Machine Learning and Pattern Recognition

ECE4950
Machine Learning and Pattern Recognition

Instructor: Jayadev Acharya, 304 Rhodes Hall
Office hours: MoTh 1500-1600 hours, Location: 310 Rhodes Hall

Teaching Assistant: Nirmal Vijay Shende
Office hours: TBA

Lectures: MWF 1115-1205 hours, Snee Hall Geological Sci 1150
Discussion: Tu 905-955 hours, Phillips Hall 407
The class has reached its enrollment capacity. Please enter your name in the waitlist if interested.

Overview

The course is devoted to the understanding how machine learning works. We will gain hands on experience (yes, there is coding) as well as an understanding of the theoretical underpinnings of the methods. [flyer]

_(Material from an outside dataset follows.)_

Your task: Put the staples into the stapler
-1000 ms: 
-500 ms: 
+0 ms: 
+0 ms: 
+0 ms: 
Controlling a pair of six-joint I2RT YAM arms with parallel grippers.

Prerequisites: Linear Algebra (Math2940 or equivalent), Basic Probability and Statistics (ECE3100, STSCI3080, ECE3250 or equivalent). The discussion sessions will be devoted to reinforce various concepts that we will not cover but use in the lectures.

Grading

Assignments: 50%
6-7 assignments. Due 2 weeks after upload.

Miniproject: 25%
Kaggle competition.

Examination: 25%

The final grades will be computed in two ways. One based on the percentages above, and another which we will decide at the end of the course. The final grade is higher of the two. Attendance is mandatory.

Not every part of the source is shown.